**Task data:**
◆ ◆ ◆ ◆
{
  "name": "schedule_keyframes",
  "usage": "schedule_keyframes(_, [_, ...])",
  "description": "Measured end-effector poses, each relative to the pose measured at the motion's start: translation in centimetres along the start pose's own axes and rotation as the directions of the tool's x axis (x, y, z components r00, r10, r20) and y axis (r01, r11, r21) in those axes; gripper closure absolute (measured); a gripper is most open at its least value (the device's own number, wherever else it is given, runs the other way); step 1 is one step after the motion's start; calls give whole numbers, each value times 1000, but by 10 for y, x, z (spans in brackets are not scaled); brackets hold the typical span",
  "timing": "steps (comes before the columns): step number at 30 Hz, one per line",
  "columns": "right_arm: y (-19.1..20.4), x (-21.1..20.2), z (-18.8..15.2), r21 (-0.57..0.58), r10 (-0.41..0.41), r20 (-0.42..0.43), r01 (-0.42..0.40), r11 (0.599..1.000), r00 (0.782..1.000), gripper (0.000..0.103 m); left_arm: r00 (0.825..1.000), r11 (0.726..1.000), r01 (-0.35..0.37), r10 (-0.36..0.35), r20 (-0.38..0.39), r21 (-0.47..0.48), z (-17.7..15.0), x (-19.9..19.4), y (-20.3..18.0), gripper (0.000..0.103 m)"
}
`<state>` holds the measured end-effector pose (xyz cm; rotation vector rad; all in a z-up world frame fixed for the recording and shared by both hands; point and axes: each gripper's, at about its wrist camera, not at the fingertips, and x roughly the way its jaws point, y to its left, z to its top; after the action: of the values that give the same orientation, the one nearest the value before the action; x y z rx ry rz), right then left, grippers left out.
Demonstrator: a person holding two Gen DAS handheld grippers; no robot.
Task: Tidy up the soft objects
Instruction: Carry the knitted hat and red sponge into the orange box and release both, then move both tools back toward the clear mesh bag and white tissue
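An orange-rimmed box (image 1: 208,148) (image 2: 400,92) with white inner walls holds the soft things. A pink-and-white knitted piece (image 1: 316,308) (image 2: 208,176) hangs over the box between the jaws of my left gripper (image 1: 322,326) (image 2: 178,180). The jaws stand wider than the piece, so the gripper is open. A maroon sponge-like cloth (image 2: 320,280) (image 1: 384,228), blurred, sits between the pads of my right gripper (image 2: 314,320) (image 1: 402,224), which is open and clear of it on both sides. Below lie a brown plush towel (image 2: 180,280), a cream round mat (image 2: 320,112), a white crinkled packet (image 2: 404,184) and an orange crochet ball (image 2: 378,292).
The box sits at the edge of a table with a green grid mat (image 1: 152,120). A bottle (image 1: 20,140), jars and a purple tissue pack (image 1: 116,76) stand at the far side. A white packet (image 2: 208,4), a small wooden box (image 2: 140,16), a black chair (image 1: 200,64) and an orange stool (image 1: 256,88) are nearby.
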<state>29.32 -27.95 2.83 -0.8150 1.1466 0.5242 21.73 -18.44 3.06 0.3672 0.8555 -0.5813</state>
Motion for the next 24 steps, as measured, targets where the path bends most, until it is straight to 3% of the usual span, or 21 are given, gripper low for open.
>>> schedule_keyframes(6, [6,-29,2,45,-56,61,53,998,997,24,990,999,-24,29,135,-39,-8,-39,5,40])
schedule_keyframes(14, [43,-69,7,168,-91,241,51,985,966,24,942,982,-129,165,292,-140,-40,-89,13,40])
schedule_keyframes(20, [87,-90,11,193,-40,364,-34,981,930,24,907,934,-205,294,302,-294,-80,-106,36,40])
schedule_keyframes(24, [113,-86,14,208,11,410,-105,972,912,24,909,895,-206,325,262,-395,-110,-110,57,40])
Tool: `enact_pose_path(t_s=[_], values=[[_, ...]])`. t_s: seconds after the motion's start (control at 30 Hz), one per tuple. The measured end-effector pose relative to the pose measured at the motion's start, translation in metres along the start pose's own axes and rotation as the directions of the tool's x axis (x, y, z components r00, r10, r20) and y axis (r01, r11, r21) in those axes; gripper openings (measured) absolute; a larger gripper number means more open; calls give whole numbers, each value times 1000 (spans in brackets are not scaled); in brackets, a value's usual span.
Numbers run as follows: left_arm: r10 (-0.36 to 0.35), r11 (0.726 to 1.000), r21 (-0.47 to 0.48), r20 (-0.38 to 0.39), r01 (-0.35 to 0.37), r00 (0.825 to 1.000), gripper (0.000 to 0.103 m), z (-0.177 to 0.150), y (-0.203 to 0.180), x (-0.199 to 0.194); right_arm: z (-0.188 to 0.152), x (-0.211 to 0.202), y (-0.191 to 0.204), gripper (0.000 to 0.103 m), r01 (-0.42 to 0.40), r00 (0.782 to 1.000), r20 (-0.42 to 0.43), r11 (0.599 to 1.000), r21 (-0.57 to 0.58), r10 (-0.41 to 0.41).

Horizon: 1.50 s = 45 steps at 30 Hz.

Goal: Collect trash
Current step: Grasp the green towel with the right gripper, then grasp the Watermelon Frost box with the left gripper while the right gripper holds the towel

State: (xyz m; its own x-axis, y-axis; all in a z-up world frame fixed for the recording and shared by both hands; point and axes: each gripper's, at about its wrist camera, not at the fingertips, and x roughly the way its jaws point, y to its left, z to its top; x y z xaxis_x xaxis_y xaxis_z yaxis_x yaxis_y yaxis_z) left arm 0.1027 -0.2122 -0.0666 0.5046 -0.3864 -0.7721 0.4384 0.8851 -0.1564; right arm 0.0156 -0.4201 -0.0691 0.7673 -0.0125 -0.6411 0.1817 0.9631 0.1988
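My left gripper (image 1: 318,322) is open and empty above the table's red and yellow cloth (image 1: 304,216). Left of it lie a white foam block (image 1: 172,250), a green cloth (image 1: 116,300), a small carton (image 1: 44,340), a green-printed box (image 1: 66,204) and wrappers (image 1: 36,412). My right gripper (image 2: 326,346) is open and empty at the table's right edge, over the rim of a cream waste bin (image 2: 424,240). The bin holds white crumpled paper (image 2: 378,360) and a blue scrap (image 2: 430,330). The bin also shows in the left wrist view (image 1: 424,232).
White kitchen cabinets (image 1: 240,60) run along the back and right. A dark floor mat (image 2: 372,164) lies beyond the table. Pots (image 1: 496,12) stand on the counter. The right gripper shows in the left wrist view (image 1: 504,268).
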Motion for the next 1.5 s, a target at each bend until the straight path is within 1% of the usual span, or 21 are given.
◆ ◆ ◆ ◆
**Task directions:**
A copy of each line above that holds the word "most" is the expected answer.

**Your solution:**
  "description": "Measured end-effector poses, each relative to the pose measured at the motion's start: translation in centimetres along the start pose's own axes and rotation as the directions of the tool's x axis (x, y, z components r00, r10, r20) and y axis (r01, r11, r21) in those axes; gripper closure absolute (measured); a gripper is most open at its least value (the device's own number, wherever else it is given, runs the other way); step 1 is one step after the motion's start; calls give whole numbers, each value times 1000, but by 10 for y, x, z (spans in brackets are not scaled); brackets hold the typical span",
Motion for the next 24 steps, as measured, targets where the path bends most, until it is straight to 3% of the usual span, or 21 are given, gripper low for open.

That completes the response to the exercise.